Anılan madde prim ödeme yükümlülüğünün kaldırılması yönüyle işverenlerle ilgili olup ortaya çıkan prim açığının Fondan karşılanacağına ilişkin kuralın esas olarak işverenlerle ilgisi bulunmamaktadır.

Bu bağlamda maddenin sekizinci fıkrasında Fondan karşılanan tutarların, gelir ve kurumlar vergisi uygulamalarında gelir, gider veya maliyet unsuru olarak dikkate alınmayacağı hüküm altına alınmıştır.

Böylelikle söz konusu prim ödemelerinin işverenlerin vergilendirilmesinde dikkate alınıp alınmayacağına ilişkin tereddütlerin giderilmesi suretiyle keyfi uygulamalara karşı kişileri koruyucu bir düzenlemenin de öngörüldüğü anlaşılmaktadır.

ESAS SAYISI: 2020/74

KARAR SAYISI: 2021/94

KARAR TARİHİ: 16/12/2021

R.G.TARİH-SAYISI: 11/3/2022-31775

Kanun'un 3. Maddesiyle 4447 Sayılı Kanun'un Geçici 23. Maddesinin Üçüncü Fıkrasına Eklenen ".ve/veya kısa çalışma ödeneğinin süresini sektörel olarak ayrı ayrı veya bir bütün olarak." İbaresi ile 4. Maddesiyle 4447 Sayılı Kanun'a Eklenen Geçici 26. Maddenin Dokuzuncu Fıkrasında Yer Alan ".sektörel olarak ayrı ayrı veya bir bütün olarak." İbaresinin İncelenmesi

İptal Talebinin Gerekçesi

Dava dilekçesinde özetle; koronavirüs salgınından ekonomideki bütün sektörlerin olumsuz etkilendiği, bazı sektörlerin kısa çalışma ödeneğinden yararlandırılmamasının eşitsizlik oluşturacağı, anılan ödenekten yararlanacak sektörlerin belirlenmesine ilişkin ölçütlerin kanunla düzenlenmediği, dolayısıyla Cumhurbaşkanı'na tanınan yetkinin belirsiz ve sınırsız olduğu, bu suretle sosyal güvenlik hakkının özünün zedelendiği belirtilerek kuralların Anayasa'nın 2., 10., 13., 49. ve 60. maddelerine aykırı olduğu ileri sürülmüştür.

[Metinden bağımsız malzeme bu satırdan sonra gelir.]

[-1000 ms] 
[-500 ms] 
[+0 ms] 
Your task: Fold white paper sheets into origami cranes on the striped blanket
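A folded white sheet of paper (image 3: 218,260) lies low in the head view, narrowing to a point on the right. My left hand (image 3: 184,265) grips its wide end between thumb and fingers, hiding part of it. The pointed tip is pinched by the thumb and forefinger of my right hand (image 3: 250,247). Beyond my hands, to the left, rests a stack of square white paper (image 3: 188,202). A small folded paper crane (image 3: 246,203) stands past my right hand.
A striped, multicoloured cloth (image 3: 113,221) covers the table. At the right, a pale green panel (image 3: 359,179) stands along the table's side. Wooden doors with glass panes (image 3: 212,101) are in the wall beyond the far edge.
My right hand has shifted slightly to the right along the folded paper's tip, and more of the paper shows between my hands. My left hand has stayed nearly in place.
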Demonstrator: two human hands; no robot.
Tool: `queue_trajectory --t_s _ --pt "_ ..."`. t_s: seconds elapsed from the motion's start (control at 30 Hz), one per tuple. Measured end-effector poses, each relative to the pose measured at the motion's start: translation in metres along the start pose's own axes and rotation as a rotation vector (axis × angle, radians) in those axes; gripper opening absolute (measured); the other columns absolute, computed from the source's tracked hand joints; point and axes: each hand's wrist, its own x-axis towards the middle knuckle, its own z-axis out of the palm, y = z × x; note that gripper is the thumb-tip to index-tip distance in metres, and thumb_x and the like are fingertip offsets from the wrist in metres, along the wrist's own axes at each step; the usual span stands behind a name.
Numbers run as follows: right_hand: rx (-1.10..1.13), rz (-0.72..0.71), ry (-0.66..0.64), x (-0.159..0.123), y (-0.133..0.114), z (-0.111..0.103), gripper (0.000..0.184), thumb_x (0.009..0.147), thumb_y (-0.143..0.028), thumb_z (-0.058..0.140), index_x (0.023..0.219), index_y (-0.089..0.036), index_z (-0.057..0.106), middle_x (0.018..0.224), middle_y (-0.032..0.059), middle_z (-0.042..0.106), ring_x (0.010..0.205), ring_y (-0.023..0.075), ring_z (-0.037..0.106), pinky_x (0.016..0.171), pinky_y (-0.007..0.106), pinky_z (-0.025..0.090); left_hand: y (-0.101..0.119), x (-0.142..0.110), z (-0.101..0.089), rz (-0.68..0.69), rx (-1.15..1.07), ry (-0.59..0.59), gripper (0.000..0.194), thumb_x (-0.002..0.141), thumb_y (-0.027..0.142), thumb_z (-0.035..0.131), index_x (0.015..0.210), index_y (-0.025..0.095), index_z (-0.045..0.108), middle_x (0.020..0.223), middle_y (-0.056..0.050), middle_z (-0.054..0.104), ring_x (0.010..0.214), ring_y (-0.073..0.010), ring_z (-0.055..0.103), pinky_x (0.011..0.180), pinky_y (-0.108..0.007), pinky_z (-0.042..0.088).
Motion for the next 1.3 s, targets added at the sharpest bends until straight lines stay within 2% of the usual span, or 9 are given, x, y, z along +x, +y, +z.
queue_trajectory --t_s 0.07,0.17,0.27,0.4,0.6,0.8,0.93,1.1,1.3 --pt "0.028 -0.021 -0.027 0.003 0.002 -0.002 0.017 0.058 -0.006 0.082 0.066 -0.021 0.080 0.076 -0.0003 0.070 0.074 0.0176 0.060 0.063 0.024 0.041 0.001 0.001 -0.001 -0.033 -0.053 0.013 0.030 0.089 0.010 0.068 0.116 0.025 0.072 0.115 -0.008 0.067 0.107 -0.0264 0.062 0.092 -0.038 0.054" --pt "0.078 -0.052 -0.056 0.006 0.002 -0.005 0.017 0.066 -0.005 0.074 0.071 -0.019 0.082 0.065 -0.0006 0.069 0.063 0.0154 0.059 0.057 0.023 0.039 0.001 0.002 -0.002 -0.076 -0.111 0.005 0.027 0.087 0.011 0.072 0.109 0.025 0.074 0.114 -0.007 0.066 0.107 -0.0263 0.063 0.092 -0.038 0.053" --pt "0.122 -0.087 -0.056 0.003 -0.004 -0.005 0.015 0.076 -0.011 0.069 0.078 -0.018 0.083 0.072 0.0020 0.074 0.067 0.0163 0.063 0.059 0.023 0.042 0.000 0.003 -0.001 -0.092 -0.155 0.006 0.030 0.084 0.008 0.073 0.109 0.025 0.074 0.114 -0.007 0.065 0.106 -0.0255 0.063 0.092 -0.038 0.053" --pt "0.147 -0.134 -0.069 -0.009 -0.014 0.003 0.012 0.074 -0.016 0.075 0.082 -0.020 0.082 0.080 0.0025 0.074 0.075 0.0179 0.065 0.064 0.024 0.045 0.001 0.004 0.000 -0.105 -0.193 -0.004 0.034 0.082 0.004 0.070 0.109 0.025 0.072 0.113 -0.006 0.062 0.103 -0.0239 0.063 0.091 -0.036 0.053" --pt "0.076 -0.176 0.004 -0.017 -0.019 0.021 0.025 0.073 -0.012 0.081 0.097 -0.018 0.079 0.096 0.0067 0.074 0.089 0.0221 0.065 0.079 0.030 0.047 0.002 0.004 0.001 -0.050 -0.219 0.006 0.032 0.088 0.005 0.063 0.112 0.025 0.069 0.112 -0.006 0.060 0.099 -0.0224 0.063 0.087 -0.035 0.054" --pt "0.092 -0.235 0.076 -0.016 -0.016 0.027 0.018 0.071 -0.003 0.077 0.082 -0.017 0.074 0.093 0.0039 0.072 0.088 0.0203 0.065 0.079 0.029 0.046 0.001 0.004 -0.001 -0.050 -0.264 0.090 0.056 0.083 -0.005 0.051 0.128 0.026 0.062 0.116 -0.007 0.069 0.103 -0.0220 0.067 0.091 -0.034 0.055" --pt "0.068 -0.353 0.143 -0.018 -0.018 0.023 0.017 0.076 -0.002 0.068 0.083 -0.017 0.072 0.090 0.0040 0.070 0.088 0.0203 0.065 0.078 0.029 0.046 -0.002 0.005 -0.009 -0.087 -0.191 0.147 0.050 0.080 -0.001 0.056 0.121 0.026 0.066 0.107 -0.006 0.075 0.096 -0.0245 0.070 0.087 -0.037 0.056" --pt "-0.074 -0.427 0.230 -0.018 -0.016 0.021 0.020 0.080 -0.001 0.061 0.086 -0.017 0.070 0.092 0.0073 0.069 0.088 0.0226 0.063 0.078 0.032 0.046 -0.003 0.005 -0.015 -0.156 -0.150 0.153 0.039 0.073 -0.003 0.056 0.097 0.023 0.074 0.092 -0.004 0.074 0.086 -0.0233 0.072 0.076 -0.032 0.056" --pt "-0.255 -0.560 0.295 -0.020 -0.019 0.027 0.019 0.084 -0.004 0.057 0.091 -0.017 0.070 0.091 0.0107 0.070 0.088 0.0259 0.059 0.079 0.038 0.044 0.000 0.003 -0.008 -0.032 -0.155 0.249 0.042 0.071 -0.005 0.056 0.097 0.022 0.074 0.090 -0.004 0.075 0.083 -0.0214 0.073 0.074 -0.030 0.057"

Mahkemenin Değerlendirmesi

Anayasa'nın 2. maddesinde belirtilen hukuk devleti eylem ve işlemleri hukuka uygun, insan haklarına saygılı, bu hak ve özgürlükleri koruyup güçlendiren, her alanda adaletli bir hukuk düzeni kurup bunu geliştirerek sürdüren, hukuki güvenliği sağlayan, Anayasa'ya aykırı durum ve tutumlardan kaçınan, hukuku tüm devlet organlarına egemen kılan, hukuk kurallarıyla kendini bağlı sayan ve yargı denetimine açık olan devlettir.

Anayasa'nın anılan maddesinde yer alan hukuk devletinin temel ilkelerinden biri belirliliktir. Belirlilik ilkesi, yalnızca yasal belirliliği değil daha geniş anlamda hukuki belirliliği de ifade etmektedir. Yasal düzenlemeye dayanarak erişilebilir, bilinebilir ve öngörülebilir gibi niteliksel gereklilikleri karşılaması koşuluyla mahkeme içtihatları ve yürütmenin düzenleyici işlemleri ile de hukuki belirlilik sağlanabilir. Esas olan muhtemel muhataplarının mevcut şartlar altında belirli bir işlemin ne tür sonuçlar doğurabileceğini öngörmelerini mümkün kılacak bir normun varlığıdır.

Anayasa'nın 49. maddesinin birinci fıkrasında "Çalışma, herkesin hakkı ve ödevidir." denmek suretiyle herkesin çalışma hakkına sahip olduğu hüküm altına alındıktan sonra anılan maddenin ikinci fıkrasında devlete, çalışanların hayat seviyesini yükseltmek, çalışma yaşamını geliştirmek için çalışanları ve işsizleri korumak, çalışmayı desteklemek ve işsizliği gidermeye elverişli ekonomik bir ortam oluşturmak için gerekli tedbirleri alma ödevi de verilmiştir.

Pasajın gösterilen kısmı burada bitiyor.